Quels sont les rôles particuliers de la direction et de l’équipe dans la gestion des agressions?
RW: La direction doit manifester son intérêt pour la personne ayant vécu une agression. Un processus de soutien est à mettre en place dans l’entreprise, afin de ne pas perdre de temps en cas d’incident. Il est important aussi que la direction prenne officiellement position face à un acte de violence, et face à la violence au travail en général. En effet, à travers la personne agressée, c’est souvent l’entreprise qui est visée; c’est donc en priorité à elle de réagir. Le soutien de l’équipe est également crucial. Il me paraît notamment essentiel que les collègues fassent sentir à la personne agressée qu’elle n’a pas «fauté», mais qu’il s’agit d’un risque professionnel auquel toutes et tous sont confrontés.

FP: Les organisations doivent mettre en place une politique claire sur la gestion des agressions, incluant des protocoles de signalement et de suivi. Il est essentiel d’offrir un soutien psychologique immédiat, avec l’accès à des professionnels de la santé mentale et la possibilité de participer à un débriefing après l’incident de manière constructive, sans jugement. Un débriefing permet de mieux comprendre ce qui s’est passé, d’en tirer des leçons et d’évaluer les mesures préventives. Proposer des formations continues sur la prévention de la violence, la gestion du stress et les techniques de désescalade est crucial. La mise en place de groupes de soutien entre pairs permet aux soignants de partager leurs expériences, d’obtenir un ­retour sur leurs actions et de développer un sentiment de solidarité au sein de l’équipe. De plus, l’organisation doit faciliter le suivi administratif et juridique. Il est également nécessaire de réévaluer les risques et d’ajuster les interventions pour éviter de nouvelles ­situations violentes. 
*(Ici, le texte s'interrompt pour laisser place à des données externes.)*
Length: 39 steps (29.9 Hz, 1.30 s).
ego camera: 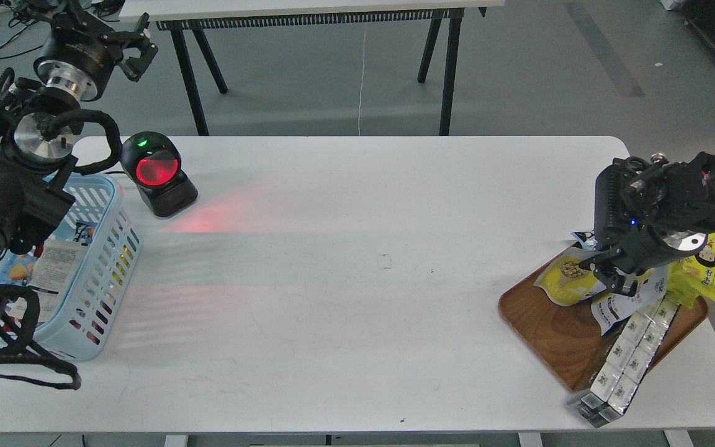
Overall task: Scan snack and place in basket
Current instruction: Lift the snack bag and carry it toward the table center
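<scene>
My right gripper [607, 274] is shut on the edge of a yellow snack pouch [565, 279] and holds it just above the left corner of the wooden tray [550, 335]. The pouch's printed front faces up. The black barcode scanner [157, 175] stands at the table's back left, its window glowing red and throwing red light across the table. The light blue basket [100, 248] sits at the left edge with several packets inside. My left gripper [139, 45] is open and empty, raised behind the scanner.
A long strip of white packets [629, 351] lies on the tray and hangs over the table's front edge. A yellow packet with a cartoon face [705, 267] and a white packet [618, 304] lie on the tray. A second table stands behind.
</scene>
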Motion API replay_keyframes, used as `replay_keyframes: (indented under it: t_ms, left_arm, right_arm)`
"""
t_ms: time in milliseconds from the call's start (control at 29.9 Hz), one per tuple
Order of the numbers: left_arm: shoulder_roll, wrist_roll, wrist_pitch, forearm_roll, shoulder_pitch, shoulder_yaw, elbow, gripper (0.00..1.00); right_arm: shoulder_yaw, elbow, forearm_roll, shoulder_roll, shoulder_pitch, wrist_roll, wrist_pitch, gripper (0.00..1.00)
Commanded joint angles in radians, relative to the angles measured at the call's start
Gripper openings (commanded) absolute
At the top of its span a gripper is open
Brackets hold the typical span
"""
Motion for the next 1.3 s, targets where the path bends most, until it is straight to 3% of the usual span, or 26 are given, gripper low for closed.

Pour finir, la culture d’entreprise joue-t-elle un rôle dans la prévention des agressions?
RW: La culture d’entreprise joue clairement un rôle. Prévenir les agressions, c’est avant tout créer un climat d’entreprise dans lequel chacun et chacune ose s’exprimer, partager ses préoccupations et faire des propositions d’amélioration du travail. Je pense qu’il y a un lien très fort entre le sentiment de sécurité psychologique, c’est-à-dire savoir qu’on peut s’exprimer sans crainte, et la prévention des agressions. Une entreprise qui place l’humain au centre, que ce soit les clientes et les clients ou le personnel, est à mon avis mieux préparée à faire face à la violence, et probablement moins exposée.

INTERVIEW: FLORA GUÉRY

Références
Balkaran, K., Linton, J., Doupe, M., Roger, K., & Kelly, C. (2024). Research on Abuse in Home Care: A Scoping Review. Trauma,
Violence & Abuse, 25(2), 885–897. https://doi.org/10.1177/15248380231165922

Hanson, G. C., Perrin, N. A., Moss, H., Laharnar, N., & Glass, N. (2015). Workplace violence against homecare workers and
its relationship with workers health outcomes: A cross-sectional study. BMC Public Health, 15(1), 11.

https://doi.org/10.1186/s12889-014-1340-7

Perriard, J., & Weissbrodt, R. (2002). La violence au travail. OCIRT

Phoo, N. N. N., & Reid, A. (2022). Determinants of violence
towards care workers working in the home setting: A systematic review. American Journal of Industrial Medicine, 65(6), 447–467.